Priya Pig and Piglet Picture from 2006
I tried some of those 'Teach Yourself to Knit' type books but I just couldn't grasp it. I needed to see someone knitting to wrap my brain around it. When K was 6 months old or so, my local Attachment Parenting group had a 'learn to knit night'. Finally, I would learn! There were quite a few of us there and I, again, was having a hard time understanding. I did at least master casting on. Then, ironically enough, a former Waldorf kindergarten teacher arrived with her baby in her arms and sat next to me. She taught me how to do the basic knit stitch. Over the next few days I did a few rows of knitting but then got bored. So as you can see, I never did do the typical first project of knitting a scarf. The teacher then gave me the tip of knitting something from 'A First Book of Knitting for Children' by Bonnie Gosse and Jill Allerton. This book is meant for children to learn how to knit with, so needless to say, it is written very clearly and easy to follow. I choose the simplest pattern in the book - the lamb. It's done in garter stitch (your most basic knit stitch) and it challenged me enough with sections needing binding off and casting on to keep my interest. I couldn't stop knitting them. I soon figured out that with different weight yarn and different sized needles I could made the lambs any size I wanted to.
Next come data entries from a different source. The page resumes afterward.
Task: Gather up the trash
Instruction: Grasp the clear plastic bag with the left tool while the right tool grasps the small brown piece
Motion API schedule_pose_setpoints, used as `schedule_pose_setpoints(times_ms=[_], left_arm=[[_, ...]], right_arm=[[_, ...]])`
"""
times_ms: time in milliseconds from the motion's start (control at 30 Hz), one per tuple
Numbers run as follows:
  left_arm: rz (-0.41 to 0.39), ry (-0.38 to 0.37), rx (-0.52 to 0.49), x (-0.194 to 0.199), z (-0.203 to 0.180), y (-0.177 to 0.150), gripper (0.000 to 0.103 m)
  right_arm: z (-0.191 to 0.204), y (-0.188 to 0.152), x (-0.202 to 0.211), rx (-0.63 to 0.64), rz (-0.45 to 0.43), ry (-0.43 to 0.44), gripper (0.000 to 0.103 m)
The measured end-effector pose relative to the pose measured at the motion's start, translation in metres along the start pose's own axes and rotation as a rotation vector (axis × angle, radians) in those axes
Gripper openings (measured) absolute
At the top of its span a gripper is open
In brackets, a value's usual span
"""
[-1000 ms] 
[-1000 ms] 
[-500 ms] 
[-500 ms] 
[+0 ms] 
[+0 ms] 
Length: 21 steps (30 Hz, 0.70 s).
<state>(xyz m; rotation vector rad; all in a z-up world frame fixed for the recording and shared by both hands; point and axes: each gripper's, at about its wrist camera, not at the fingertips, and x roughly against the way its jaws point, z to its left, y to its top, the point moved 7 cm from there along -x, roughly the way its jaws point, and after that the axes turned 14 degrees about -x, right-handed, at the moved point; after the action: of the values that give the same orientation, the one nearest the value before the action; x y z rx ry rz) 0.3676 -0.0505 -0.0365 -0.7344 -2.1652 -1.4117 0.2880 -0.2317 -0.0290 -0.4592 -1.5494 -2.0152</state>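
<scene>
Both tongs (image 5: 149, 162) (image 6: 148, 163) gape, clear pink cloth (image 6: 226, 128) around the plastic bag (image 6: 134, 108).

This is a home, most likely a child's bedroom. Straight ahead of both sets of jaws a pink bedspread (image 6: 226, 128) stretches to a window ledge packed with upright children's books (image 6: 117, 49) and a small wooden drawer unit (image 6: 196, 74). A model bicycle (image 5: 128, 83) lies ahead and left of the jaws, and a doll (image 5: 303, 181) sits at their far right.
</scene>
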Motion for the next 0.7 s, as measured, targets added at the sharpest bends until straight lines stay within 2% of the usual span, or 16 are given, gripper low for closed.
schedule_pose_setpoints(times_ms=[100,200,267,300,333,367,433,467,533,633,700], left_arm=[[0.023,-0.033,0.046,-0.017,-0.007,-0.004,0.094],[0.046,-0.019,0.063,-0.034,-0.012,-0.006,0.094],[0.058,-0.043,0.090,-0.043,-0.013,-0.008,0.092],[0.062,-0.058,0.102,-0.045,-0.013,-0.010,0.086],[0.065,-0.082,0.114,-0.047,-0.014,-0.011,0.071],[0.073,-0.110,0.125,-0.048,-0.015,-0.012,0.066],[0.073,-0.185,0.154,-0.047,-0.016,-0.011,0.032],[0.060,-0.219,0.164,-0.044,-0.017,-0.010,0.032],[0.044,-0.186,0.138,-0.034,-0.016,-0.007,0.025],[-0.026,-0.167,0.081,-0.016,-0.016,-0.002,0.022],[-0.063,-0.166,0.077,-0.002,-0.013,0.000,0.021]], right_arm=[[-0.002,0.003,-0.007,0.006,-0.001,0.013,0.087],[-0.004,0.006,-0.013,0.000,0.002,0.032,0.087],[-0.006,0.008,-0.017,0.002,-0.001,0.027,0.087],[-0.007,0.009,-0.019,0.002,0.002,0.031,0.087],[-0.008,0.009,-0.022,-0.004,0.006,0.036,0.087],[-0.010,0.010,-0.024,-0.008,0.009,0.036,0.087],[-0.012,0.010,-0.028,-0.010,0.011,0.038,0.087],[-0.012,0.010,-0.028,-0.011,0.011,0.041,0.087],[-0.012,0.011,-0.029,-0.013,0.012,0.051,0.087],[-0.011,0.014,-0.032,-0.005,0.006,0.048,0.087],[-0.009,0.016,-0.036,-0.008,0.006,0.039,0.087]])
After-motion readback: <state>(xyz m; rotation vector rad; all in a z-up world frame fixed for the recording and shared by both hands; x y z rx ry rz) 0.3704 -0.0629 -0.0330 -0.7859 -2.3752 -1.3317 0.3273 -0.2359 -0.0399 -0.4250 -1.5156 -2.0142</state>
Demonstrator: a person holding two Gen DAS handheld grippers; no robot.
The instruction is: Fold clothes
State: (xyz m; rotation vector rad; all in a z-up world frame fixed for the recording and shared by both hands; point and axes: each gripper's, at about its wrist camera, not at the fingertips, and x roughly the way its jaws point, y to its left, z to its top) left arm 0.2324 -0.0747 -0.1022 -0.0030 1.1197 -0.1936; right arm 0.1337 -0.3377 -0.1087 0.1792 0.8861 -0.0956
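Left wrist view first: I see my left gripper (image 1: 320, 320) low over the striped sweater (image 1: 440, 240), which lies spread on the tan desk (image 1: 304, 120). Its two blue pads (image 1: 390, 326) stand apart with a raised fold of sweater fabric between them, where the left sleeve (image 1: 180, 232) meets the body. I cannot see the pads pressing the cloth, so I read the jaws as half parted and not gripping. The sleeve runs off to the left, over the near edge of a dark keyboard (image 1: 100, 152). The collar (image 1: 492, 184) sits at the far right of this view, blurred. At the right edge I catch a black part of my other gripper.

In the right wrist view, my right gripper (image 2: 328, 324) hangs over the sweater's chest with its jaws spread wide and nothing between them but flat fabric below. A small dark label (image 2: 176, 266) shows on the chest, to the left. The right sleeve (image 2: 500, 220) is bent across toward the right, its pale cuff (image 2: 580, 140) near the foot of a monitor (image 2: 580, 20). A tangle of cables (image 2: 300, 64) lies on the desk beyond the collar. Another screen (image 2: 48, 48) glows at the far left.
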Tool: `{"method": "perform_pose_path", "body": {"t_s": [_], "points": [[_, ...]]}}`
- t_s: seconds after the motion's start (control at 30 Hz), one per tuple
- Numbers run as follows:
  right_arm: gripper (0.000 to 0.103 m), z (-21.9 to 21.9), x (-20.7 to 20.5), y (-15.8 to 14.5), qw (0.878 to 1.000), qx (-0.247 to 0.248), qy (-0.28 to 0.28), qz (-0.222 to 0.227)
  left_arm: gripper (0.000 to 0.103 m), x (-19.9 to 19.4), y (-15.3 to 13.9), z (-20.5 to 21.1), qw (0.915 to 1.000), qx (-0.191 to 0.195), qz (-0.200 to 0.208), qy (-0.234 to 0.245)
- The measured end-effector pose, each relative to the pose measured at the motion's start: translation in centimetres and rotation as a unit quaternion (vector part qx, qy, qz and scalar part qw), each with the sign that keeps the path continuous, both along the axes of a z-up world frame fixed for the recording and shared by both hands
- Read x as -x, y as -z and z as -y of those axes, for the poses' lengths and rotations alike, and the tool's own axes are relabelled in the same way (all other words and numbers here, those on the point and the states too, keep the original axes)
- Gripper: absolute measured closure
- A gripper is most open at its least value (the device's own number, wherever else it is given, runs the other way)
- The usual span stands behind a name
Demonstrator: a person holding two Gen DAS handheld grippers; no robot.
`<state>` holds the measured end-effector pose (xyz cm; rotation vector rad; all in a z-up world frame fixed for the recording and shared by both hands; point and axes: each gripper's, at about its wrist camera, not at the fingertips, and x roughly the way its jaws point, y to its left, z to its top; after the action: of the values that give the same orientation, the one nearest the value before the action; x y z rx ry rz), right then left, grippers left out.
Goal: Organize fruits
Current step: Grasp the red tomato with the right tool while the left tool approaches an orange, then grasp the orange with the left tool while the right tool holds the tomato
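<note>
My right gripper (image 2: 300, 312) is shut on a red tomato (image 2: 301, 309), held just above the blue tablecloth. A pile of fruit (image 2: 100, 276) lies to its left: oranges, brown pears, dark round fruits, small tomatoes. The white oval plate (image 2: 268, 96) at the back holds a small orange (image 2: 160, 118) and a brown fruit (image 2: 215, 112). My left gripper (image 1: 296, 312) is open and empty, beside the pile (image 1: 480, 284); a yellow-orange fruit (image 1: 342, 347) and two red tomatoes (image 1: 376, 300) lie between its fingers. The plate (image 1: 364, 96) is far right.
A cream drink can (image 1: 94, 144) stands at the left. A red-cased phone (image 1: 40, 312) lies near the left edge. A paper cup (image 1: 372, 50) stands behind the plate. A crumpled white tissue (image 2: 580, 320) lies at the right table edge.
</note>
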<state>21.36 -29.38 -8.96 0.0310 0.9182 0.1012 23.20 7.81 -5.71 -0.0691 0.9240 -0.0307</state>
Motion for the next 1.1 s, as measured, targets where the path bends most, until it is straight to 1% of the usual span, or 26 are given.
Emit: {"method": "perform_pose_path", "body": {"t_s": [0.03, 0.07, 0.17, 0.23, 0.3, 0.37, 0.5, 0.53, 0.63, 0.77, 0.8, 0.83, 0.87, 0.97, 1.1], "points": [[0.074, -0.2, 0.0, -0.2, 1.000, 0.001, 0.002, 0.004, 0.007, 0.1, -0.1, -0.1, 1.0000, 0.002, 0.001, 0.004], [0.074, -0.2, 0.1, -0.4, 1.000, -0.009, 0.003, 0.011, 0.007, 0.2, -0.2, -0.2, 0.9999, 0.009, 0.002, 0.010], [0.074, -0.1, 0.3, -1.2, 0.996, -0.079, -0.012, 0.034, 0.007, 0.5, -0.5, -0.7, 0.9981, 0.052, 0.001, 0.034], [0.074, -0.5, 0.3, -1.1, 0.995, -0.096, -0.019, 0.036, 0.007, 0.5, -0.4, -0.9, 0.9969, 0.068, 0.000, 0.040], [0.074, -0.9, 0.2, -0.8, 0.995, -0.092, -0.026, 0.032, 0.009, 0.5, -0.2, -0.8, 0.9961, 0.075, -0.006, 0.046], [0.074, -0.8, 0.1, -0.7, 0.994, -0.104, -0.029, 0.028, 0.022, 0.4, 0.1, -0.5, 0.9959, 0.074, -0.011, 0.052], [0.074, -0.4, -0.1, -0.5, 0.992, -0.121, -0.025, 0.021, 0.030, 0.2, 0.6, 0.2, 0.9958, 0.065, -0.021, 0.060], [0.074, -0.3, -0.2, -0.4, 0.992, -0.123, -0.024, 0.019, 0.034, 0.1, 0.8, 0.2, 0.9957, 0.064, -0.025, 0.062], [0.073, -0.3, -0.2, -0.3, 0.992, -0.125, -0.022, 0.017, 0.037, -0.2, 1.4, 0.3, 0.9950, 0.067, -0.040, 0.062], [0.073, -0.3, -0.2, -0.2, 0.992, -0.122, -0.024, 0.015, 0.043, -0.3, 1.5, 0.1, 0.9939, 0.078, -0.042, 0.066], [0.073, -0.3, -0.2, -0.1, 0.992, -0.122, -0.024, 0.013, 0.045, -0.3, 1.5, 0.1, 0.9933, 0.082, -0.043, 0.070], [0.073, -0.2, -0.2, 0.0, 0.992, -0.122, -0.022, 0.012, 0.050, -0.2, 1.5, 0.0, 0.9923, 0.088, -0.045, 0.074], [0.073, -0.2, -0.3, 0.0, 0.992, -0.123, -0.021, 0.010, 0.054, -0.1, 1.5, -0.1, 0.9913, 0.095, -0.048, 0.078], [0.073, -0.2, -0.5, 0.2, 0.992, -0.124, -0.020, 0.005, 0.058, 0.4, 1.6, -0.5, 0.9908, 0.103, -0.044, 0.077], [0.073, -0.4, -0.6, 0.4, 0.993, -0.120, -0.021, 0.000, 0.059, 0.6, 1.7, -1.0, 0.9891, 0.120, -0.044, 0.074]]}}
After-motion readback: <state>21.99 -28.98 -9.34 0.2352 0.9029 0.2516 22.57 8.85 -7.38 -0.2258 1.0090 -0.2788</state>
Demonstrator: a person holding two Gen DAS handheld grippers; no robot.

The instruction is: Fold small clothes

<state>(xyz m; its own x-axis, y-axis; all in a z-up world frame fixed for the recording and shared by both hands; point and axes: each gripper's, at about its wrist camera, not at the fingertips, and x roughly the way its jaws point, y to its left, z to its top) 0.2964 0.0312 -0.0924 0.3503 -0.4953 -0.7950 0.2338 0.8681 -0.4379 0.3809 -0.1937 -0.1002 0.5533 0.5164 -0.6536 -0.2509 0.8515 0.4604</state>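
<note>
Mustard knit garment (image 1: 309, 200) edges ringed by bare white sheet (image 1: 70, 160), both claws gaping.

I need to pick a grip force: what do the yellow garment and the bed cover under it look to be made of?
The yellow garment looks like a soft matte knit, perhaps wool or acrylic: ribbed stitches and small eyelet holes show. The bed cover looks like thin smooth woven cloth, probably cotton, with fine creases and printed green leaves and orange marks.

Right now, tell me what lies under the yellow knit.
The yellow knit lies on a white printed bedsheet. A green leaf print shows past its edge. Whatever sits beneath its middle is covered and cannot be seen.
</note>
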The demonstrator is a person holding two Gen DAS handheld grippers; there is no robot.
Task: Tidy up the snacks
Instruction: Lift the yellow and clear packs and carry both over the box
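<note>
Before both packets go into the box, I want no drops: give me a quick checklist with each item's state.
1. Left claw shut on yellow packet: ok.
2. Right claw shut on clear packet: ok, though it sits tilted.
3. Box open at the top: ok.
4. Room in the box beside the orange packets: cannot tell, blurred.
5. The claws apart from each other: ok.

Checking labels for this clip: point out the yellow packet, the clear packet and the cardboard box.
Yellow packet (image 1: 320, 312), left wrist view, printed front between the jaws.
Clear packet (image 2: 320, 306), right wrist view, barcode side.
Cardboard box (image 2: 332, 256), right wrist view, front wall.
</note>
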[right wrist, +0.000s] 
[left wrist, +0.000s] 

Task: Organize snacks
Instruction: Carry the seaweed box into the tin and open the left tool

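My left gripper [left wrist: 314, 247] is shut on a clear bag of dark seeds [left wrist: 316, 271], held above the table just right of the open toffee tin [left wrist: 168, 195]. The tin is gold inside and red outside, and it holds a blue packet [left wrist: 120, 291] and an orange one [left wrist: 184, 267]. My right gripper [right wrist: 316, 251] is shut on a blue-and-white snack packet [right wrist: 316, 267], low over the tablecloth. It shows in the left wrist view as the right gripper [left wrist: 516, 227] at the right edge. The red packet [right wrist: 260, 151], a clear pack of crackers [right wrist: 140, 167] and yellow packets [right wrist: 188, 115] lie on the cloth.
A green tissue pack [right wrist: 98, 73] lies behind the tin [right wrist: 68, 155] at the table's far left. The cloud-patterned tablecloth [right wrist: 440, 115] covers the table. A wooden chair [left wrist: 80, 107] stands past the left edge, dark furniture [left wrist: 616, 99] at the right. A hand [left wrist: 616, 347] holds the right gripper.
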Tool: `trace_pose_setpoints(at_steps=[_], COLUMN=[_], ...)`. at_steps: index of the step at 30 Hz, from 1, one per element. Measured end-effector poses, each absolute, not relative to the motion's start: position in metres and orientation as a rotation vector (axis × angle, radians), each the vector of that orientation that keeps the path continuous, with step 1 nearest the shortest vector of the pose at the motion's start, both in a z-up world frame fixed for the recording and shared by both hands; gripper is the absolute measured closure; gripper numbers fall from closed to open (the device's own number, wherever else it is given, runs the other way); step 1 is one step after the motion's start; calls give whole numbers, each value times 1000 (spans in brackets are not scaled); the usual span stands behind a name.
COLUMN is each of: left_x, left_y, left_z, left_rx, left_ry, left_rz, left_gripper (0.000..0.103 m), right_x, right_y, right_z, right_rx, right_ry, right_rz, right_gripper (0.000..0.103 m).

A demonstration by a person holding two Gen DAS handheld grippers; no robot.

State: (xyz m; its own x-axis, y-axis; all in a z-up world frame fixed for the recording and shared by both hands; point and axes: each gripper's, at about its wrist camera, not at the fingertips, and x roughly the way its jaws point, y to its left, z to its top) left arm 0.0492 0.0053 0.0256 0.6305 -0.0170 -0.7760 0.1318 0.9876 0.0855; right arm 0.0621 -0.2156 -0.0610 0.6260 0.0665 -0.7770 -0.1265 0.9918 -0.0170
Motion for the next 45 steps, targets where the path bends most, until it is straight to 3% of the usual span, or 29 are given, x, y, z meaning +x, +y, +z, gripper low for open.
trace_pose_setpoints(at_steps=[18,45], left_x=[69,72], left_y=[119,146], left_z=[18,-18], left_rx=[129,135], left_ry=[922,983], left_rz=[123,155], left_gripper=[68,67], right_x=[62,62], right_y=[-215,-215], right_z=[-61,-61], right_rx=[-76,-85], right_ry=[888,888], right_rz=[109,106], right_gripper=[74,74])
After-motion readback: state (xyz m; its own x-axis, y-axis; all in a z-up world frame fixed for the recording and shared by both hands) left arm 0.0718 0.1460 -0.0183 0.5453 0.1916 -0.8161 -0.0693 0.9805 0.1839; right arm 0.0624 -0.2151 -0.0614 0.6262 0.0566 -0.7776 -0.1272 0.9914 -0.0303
I was so happy with my progress I decided to try the pig which is a slightly more challenging pattern in the book. It took me a bit longer but I eventually got it down. I knit many, many little lambs and pigs. So many, in fact, I needed to do something with them to prevent them from taking over our home. I joined a few other Mamas on Hyena Cart under the name Knitters Kritters, and sold some of my little knits(I named them after K). I did this for months, and months, but I wasn't any closer to my goal of knitting diaper covers. I am not sure why, but it took me a really long time to break away from those knitted animals and try something new. It wasn't until K was about 18 months old that I finally got the courage to try something other than lambs and pigs. I found a free diaper cover/shorties pattern somewhere online and decided to try it. It literally took me months to figure it out and finish it, but mistakes and all, I finally did. I wish I could remember the name of the pattern so I could pass it on to all of you.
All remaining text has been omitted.